EXERCISE:
Extract the lines up to and including the one that contains "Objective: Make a", starting with the first line of the entries below, and omit the pictures.

--- START ---

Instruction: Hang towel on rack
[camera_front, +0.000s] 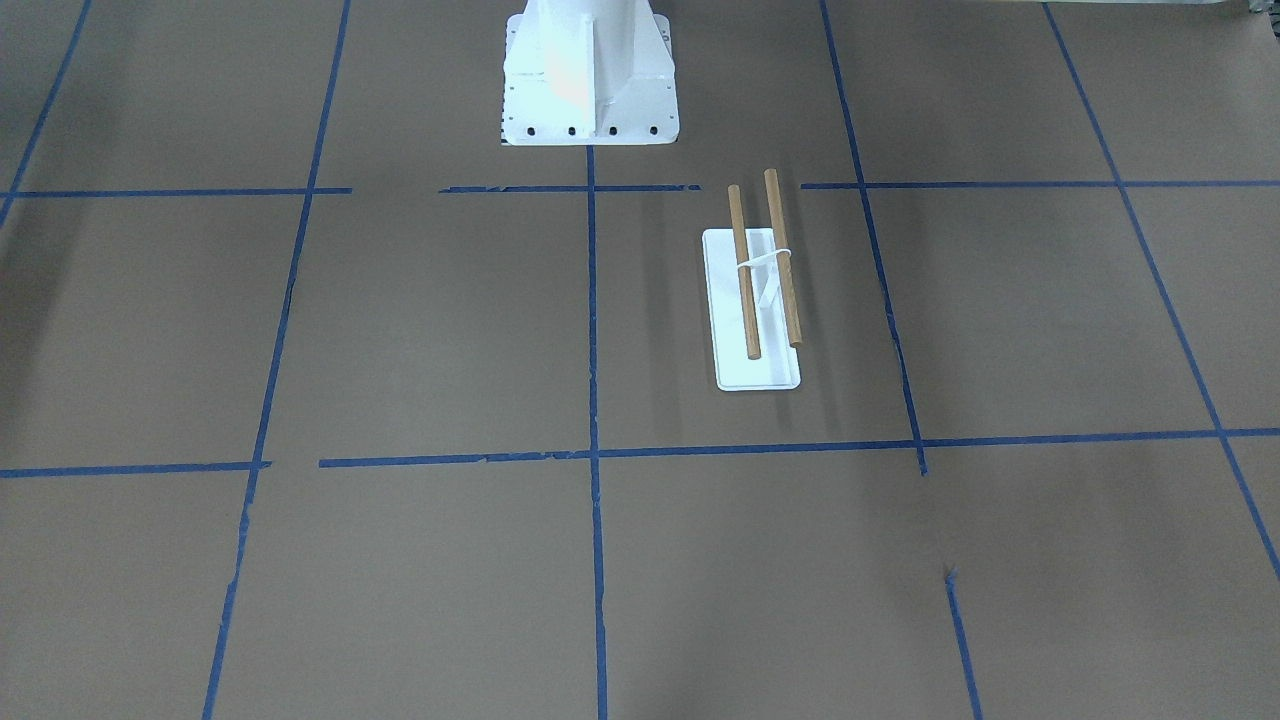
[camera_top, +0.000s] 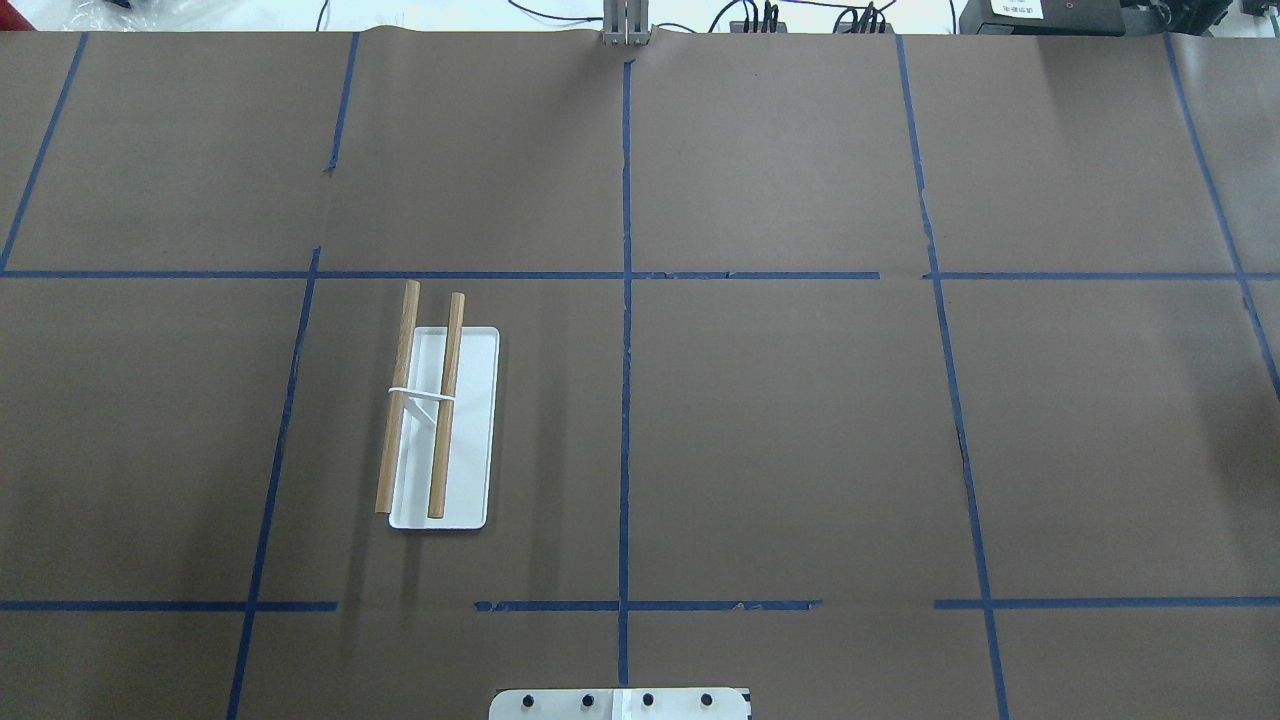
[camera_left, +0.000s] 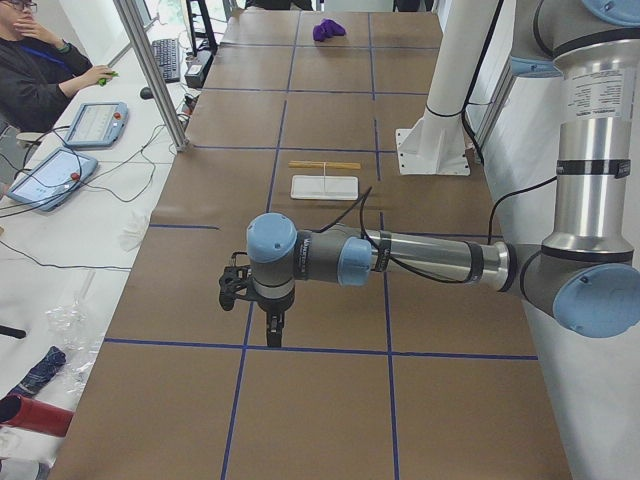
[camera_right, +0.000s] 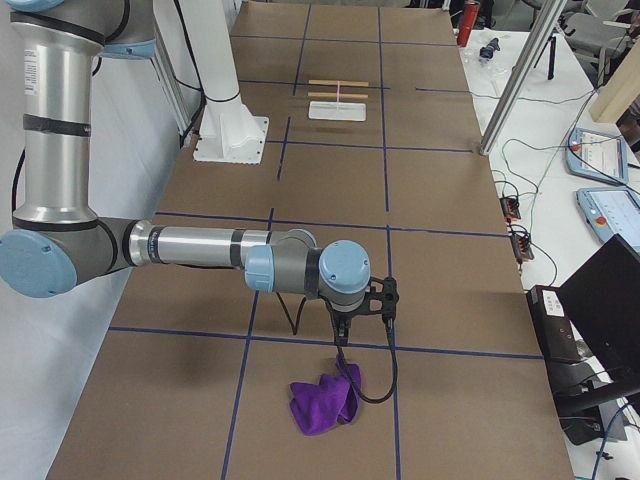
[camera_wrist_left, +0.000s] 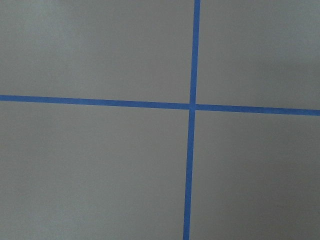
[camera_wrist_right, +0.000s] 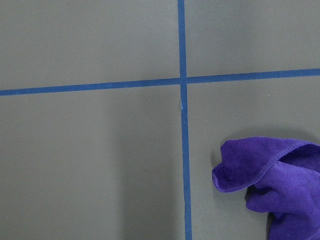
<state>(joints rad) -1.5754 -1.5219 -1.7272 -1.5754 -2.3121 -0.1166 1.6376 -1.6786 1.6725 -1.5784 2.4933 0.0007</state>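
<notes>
The rack (camera_front: 746, 290) is a white base plate with two wooden rods on a white stand; it stands left of the table's centre line in the overhead view (camera_top: 470, 420). The purple towel (camera_right: 322, 405) lies crumpled on the brown table at the robot's right end, and shows at the lower right of the right wrist view (camera_wrist_right: 280, 180). My right gripper (camera_right: 341, 338) points down just above the towel's raised corner. My left gripper (camera_left: 272, 325) hangs over bare table at the robot's left end. I cannot tell whether either gripper is open or shut.
The white robot pedestal (camera_front: 588, 80) stands at the table's near edge. Blue tape lines grid the table. An operator (camera_left: 40, 70) sits with teach pendants (camera_left: 95, 122) beyond the far edge, by an aluminium post (camera_left: 150, 70). A laptop (camera_right: 600, 300) sits off the table.
</notes>
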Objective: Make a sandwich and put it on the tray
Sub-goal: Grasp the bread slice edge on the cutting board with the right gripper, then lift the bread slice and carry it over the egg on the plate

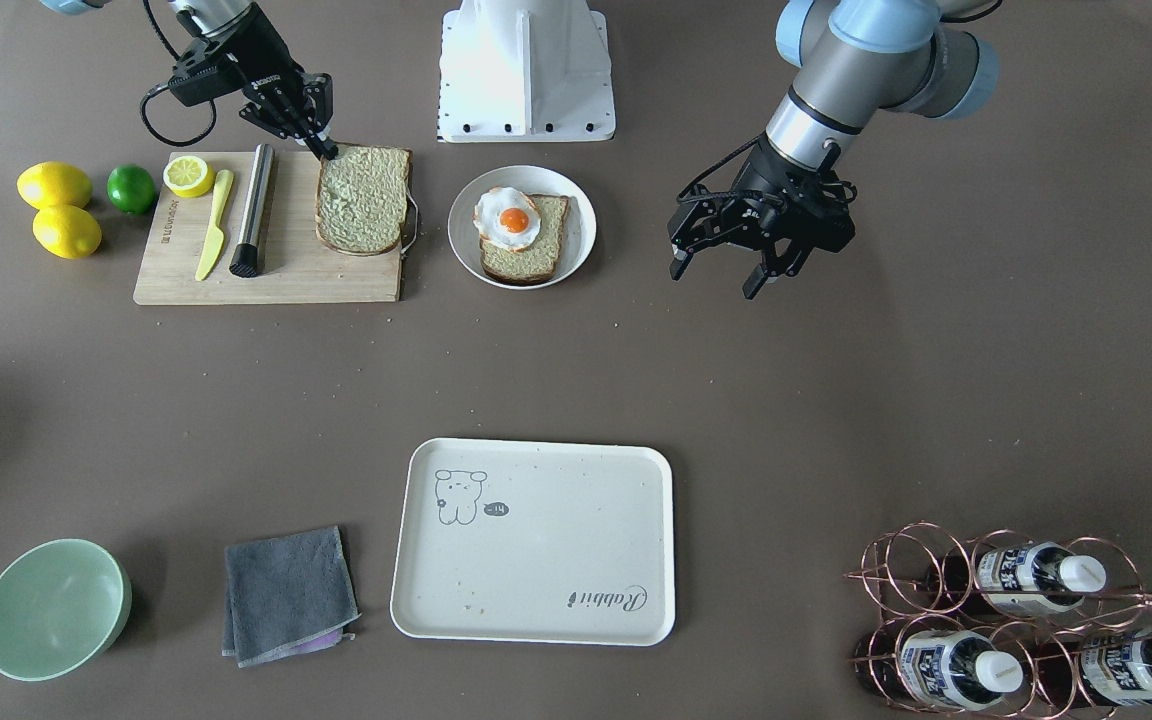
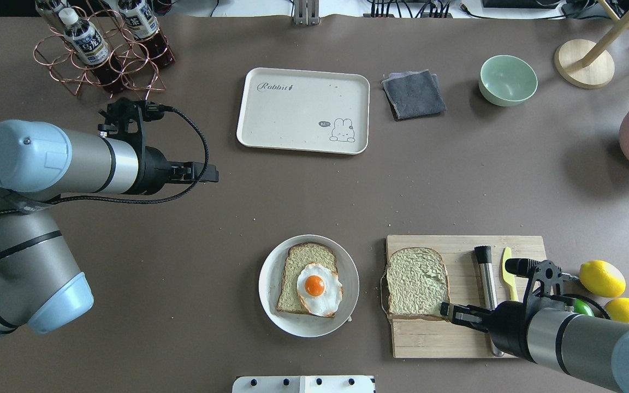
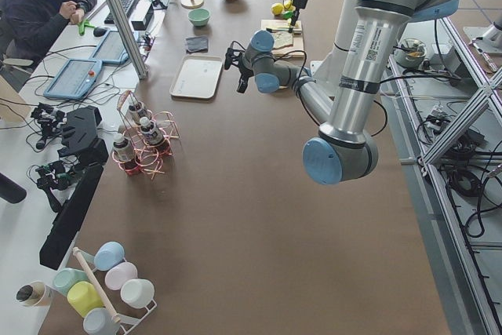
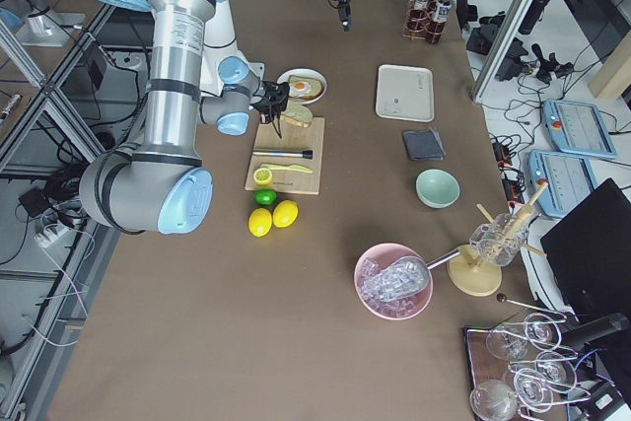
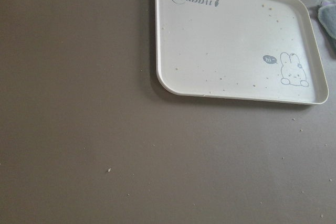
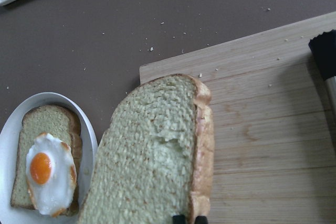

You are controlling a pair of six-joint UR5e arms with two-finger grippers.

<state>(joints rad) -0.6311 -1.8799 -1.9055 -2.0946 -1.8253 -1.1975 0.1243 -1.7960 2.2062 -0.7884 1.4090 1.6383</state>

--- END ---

ANSWER TO THIS TASK:
Instruction: Hang towel on rack
[camera_front, +0.000s] 
[camera_top, +0.000s] 
[camera_left, +0.000s] 
[camera_right, +0.000s] 
[camera_wrist_left, +0.000s] 
[camera_wrist_right, +0.000s] 
<state>(joints rad) -1.5754 -1.5219 -1.7272 -1.5754 -2.3121 -0.1166 1.6376 -1.6786 1.6725 -1.5784 2.4933 0.0007</state>
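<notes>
The rack (camera_front: 746, 290) is a white base plate with two wooden rods on a white stand; it stands left of the table's centre line in the overhead view (camera_top: 470, 420). The purple towel (camera_right: 322, 405) lies crumpled on the brown table at the robot's right end, and shows at the lower right of the right wrist view (camera_wrist_right: 280, 180). My right gripper (camera_right: 341, 338) points down just above the towel's raised corner. My left gripper (camera_left: 272, 325) hangs over bare table at the robot's left end. I cannot tell whether either gripper is open or shut.
The white robot pedestal (camera_front: 588, 80) stands at the table's near edge. Blue tape lines grid the table. An operator (camera_left: 40, 70) sits with teach pendants (camera_left: 95, 122) beyond the far edge, by an aluminium post (camera_left: 150, 70). A laptop (camera_right: 600, 300) sits off the table.
</notes>
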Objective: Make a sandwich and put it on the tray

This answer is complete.